Dans la province du Sankuru, à Lodja, un chantier attire aujourd’hui toutes les attentions. Celui du remblayage du « Ravin Office des Routes », devenu en quelques semaines, le symbole d’une action publique efficace au service des communautés locales. Ici, l’Office des Routes (OR) démontre, par des actes concrets, sa capacité à répondre aux urgences environnementales qui menacent habitations et infrastructures.
En seulement deux mois et demi, les équipes techniques ont réalisé des avancées significatives, dépassant largement les prévisions initiales. Une performance d’autant plus remarquable que le projet n’a, jusque-là, bénéficié que d’un préfinancement limité à 20 %. Malgré ces contraintes, une grande partie du ravin a déjà été stabilisée et remblayée, réduisant considérablement les risques pour les riverains.
Sur le terrain, les travaux se poursuivent avec intensité. En parallèle au remblayage, la construction d’un collecteur d’eau progresse à un rythme soutenu, preuve d’une approche technique intégrée visant à assurer la durabilité de l’ouvrage et à prévenir toute résurgence du phénomène érosif.
Pour Serge Mukamba, Directeur provincial de l’Office des Routes au Sankuru, cette avancée repose avant tout sur une gestion rigoureuse et orientée vers les résultats :
« Nous avons fait le choix d’optimiser chaque ressource disponible afin d’aller au-delà du niveau de financement reçu. Notre priorité est claire : protéger les populations et leurs biens ».
Au-delà de la performance technique, ce chantier illustre également la matérialisation d’une volonté politique affirmée au sommet de l’État. À travers ces travaux, c’est la vision du Président de la République, Félix-Antoine Tshisekedi, qui prend forme sur le terrain : celle d’un développement inclusif, attentif aux réalités des zones souvent enclavées.
Cet élan est également porté par le Ministre des Infrastructures et Travaux Publics, John Banza, dont l’engagement pour la modernisation des infrastructures nationales se traduit par un suivi des projets structurants, même dans les zones les plus reculées du pays.
À la tête de l’Office des Routes, le Directeur Général Jeanneau Kikangala Ngoy impulse une dynamique nouvelle, axée sur la performance, la redevabilité et la valorisation du savoir-faire interne.
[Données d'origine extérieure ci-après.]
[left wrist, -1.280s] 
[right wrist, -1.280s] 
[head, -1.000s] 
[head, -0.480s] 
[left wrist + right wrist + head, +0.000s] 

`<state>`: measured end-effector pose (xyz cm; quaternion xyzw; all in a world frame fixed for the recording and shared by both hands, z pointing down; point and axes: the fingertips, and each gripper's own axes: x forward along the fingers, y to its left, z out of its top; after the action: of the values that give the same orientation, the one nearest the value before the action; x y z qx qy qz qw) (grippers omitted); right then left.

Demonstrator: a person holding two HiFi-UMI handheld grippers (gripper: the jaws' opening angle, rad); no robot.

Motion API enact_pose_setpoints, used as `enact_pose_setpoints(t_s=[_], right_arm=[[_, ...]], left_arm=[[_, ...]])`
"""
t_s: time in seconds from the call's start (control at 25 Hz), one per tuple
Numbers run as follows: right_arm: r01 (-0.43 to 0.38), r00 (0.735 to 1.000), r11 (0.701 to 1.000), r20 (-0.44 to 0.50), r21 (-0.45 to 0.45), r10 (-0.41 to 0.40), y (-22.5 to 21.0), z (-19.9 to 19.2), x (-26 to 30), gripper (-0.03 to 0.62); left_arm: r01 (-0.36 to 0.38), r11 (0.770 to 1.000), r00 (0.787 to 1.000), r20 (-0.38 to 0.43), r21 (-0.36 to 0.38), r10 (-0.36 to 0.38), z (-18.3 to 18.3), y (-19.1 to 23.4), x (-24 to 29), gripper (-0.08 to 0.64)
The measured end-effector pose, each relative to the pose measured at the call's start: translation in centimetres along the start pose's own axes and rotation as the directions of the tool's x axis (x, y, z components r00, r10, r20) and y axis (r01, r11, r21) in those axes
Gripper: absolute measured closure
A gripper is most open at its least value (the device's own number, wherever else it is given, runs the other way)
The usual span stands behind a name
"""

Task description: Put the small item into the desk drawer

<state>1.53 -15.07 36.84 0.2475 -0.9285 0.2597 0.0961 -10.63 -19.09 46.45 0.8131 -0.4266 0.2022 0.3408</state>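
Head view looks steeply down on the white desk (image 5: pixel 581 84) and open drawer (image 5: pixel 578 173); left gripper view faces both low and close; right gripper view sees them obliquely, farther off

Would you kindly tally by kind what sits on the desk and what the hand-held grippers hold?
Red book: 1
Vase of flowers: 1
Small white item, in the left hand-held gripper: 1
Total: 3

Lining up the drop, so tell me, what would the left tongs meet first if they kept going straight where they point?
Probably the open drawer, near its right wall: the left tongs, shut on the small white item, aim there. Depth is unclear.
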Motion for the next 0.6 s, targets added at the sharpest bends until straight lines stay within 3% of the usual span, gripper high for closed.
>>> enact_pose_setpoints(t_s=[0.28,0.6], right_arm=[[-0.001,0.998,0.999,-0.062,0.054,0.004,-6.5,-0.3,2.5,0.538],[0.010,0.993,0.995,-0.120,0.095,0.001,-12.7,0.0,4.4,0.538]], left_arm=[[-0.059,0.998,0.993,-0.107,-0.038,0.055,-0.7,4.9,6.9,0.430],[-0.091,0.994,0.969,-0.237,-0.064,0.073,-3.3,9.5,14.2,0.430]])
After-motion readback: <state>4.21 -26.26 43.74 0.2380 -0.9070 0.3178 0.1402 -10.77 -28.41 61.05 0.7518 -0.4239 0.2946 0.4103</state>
Sous son leadership, l’entreprise publique retrouve progressivement ses lettres de noblesse et s’impose comme un acteur clé de la politique infrastructurelle du gouvernement.
À Lodja, cette synergie entre volonté politique et expertise technique produit des résultats tangibles. Les populations, longtemps exposées aux menaces d’érosion, entrevoient enfin une issue durable à leur calvaire.
Toutefois, la finalisation du chantier reste conditionnée à la régularité des financements. Si les décaissements attendus sont effectués dans les délais, la remise officielle de l’ouvrage pourrait intervenir dans un avenir proche, consacrant ainsi un succès exemplaire de l’action publique.
Ce projet s’impose déjà comme un modèle pour d’autres interventions similaires à travers le pays. Il rappelle, surtout, qu’avec une gouvernance efficace et une vision claire, les entreprises publiques peuvent redevenir des leviers puissants au service du développement et du bien-être des populations congolaises.